Brief Title: Trial of Rice-Based F-75 in Severe Malnutrition & Persistent Diarrhea in Children (SAM-RICE Study)
Sponsor: Children's Hospital and Institute of Child Health, Multan
Organization:

Study Overview

Official Title: Efficacy and Safety of Therapeutic Rice Based F75 In Severely Acute Malnourished Children With Persistent Diarrhea.;A Randomized Control Trial.
Status: COMPLETED
Status Verified Date: 2025-08
Last Known Status: None
Delayed Posting: No
If Stopped, Why?: Not Stopped
Has Expanded Access: False
If Expanded Access, NCT#: N/A
Has Expanded Access, NCT# Status: N/A
Acronym: SAM-RICE
Brief Summary: The goal of this study is to find out if a rice-based version of the F-75 therapeutic food helps children with severe acute malnutrition (SAM) and persistent diarrhea recover better than the standard commercial F-75.

The main questions it aims to answer are:

1. Does rice-based F-75 reduce the duration of diarrhea and improve nutritional recovery in children with SAM?
2. Is rice-based F-75 as safe and well-tolerated as the standard WHO F-75?
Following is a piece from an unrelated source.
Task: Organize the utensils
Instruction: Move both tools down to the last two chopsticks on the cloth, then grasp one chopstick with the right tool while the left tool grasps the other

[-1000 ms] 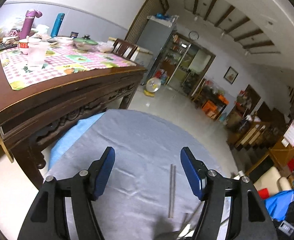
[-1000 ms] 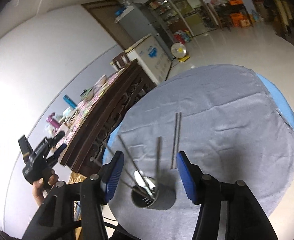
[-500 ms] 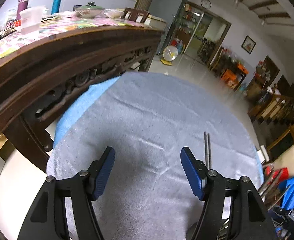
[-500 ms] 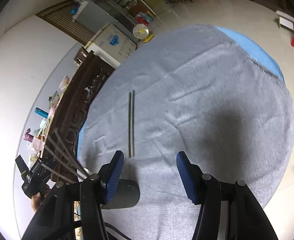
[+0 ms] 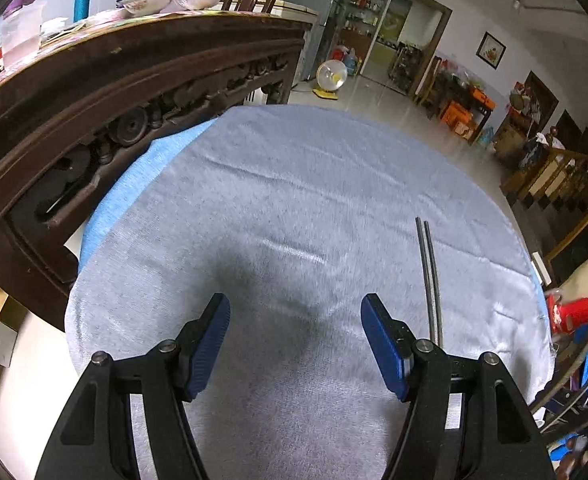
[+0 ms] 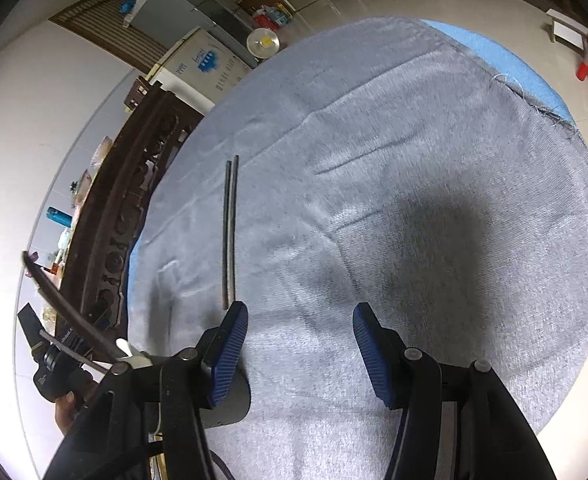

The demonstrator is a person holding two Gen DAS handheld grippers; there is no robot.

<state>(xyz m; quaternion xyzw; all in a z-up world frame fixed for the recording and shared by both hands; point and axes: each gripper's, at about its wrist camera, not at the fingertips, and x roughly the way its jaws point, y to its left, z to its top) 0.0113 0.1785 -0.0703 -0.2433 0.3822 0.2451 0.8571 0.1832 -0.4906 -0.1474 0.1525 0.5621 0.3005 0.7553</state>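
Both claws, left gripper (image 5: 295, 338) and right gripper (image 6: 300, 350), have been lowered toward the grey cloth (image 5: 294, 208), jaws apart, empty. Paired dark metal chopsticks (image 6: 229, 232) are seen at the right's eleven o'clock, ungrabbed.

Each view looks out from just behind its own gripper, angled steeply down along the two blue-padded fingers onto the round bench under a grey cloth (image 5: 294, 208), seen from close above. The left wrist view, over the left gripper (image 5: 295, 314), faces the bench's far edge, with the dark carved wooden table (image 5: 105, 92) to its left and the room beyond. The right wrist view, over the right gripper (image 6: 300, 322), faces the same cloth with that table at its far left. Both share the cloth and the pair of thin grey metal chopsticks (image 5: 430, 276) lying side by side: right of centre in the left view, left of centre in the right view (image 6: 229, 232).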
Researchers will compare two groups:

One group will receive the new rice-based F-75. The other group will receive the standard F-75.

Participants will:

1. Be children aged 6 to 59 months admitted with SAM and persistent diarrhea
2. Be randomly assigned to one of the two feeding groups
3. Stay in a hospital ward for monitoring during the stabilization phase

Be assessed daily for:

Stool frequency Weight changes Appetite Medical problems or side effects

This study will help determine whether the rice-based F-75 is a better option for malnourished children with diarrhea.
Detailed Description: Persistent diarrhea in children with severe acute malnutrition (SAM) poses a significant clinical challenge, particularly during the stabilization phase. Standard therapeutic protocols include the use of F-75-a milk-based formula designed to meet the reduced metabolic demands of severely malnourished children. However, lactose content in milk-based F-75 may exacerbate intestinal symptoms in children with secondary lactase deficiency, commonly observed in cases of persistent diarrhea.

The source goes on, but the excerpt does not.